Even a little tranny-queer like me isn’t immune to Shot’s manufactured celebrities: if Dani has a cock, I’ve love to suck it.

Dani is more than just masturbation material, however. She confounds the entire logic of the show.

Shot presents its audience with 16 heterosexual men, 16 homosexual women and one bisexual imitation celebrity. After outing herself on national TV, Tequila announces she’s trying to figure out who she wants to be with: a man or a woman. So much for bisexuality.

But fear not: even as Shot attempts to fit everyone back into homo/hetero boxes, our firefighting hero swoops to the rescue.

A boyish queer with a wardrobe and haircut as androgynous as her name, Dani disrupts the show’s plot. At first she seems doomed to a lacklustre performance and elimination, à la Kim Stolz from cycle five of America’s Next Top Model. Butches, bois and dirty little andros never survive the island, right?

Wrong. Dani hangs on like a stubborn oyster.

As the show progresses, straight boys, gay girls and MySpace celebrities alike stumble over their descriptions of her. Campbell’s a… girl? Boy? Neither? No one seems able to decide.

Meanwhile, Dani remains deliciously silent on the topic. She works her lines, stays out of trouble and weasels her genderbent way into the top two.

Thanks to her, the entire premise of choosing “boy” or “girl” collapses.

In the end, Dani gets eliminated in favour of bio-boy Bobby. Tequila reinserts herself into a gender-normative structure of boys, girls, sugar, spice and puppy dog tails.

But I’m all right with that. Dani stalks off into the night, having successfully queered Shot’s binary logic. In this case, the tomboy didn’t have to get the girl to win the game.

Which is not to suggest I’m comfortable with Tila Tequila’s nitroglycerin-packed show. As with all pop culture entities, it both destabilizes and supports hegemonic ideologies in the same instant.
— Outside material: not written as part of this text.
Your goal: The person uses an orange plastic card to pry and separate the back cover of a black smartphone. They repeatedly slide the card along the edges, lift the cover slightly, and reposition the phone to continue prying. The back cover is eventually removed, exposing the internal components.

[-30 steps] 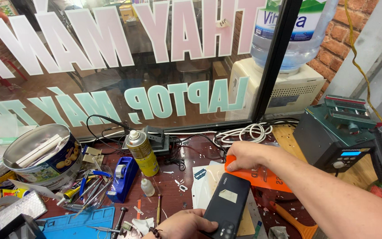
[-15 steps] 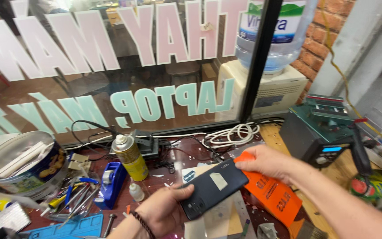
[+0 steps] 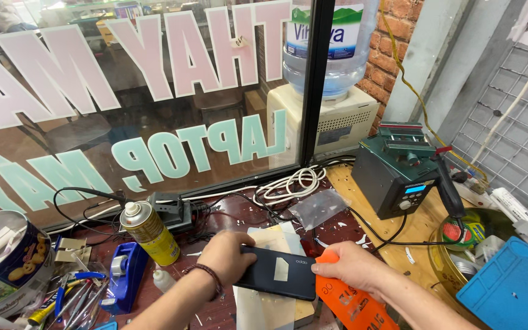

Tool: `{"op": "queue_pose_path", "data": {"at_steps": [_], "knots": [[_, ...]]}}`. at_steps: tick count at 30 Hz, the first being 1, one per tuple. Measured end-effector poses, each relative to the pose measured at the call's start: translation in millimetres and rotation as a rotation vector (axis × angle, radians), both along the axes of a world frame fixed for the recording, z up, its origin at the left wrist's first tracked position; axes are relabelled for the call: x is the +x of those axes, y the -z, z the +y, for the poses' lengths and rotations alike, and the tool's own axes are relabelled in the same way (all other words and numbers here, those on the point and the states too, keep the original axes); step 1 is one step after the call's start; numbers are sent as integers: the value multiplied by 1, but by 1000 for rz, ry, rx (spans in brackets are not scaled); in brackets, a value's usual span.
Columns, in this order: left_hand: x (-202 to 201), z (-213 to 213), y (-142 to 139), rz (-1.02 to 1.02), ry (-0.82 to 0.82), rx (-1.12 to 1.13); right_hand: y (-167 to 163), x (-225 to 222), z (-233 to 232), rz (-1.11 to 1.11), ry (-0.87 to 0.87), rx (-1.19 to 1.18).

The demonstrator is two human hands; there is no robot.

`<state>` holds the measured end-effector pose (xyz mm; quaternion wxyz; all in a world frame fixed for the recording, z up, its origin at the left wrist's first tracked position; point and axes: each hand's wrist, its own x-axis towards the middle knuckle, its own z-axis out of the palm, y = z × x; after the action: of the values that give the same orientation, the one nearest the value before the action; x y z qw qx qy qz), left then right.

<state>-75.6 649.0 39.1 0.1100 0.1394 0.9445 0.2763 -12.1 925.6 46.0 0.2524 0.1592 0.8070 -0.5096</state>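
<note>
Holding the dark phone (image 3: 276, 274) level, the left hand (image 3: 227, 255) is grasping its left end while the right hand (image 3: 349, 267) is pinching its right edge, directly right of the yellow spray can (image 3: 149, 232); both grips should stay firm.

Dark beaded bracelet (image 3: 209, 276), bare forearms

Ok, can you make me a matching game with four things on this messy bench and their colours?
Things:
1. phone held by the left hand
2. spray can
3. tape dispenser
4. flat tool under the right hand

Colours:
A. orange
B. blue
C. black
D. yellow

Pairs: 1-C, 2-D, 3-B, 4-A
</note>
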Motion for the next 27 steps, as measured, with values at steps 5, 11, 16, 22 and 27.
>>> {"op": "queue_pose_path", "data": {"at_steps": [5, 11, 16, 22, 27], "knots": [[50, 30, -49, -9, 136, -370, 8, -6, 8, -27, 65, -56], [61, 41, -75, -67, 197, -246, 16, -18, 17, 124, -41, -39], [54, 40, -62, -62, 217, -216, 7, -36, 14, 149, -178, 102], [51, 30, -51, 32, 165, -150, 5, -48, 14, 147, -257, 122], [51, 23, -43, 64, 135, -154, 13, -55, 14, 89, -224, 51]]}}
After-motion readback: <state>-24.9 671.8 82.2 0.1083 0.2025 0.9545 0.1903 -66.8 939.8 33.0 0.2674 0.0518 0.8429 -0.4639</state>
But at least I know it’s working: my WoStud class is staring at Tequila’s bush, I’m in love with Dani and damn near every queer I know keeps saying, “This show is dreadful; I can’t turn it off!”

Everyone’s onboard this death train to nowhere, crowded in a luggage compartment full of ominous crates marked with every explosive issue this side of major controversy.

But at least there’s a firefighter on board.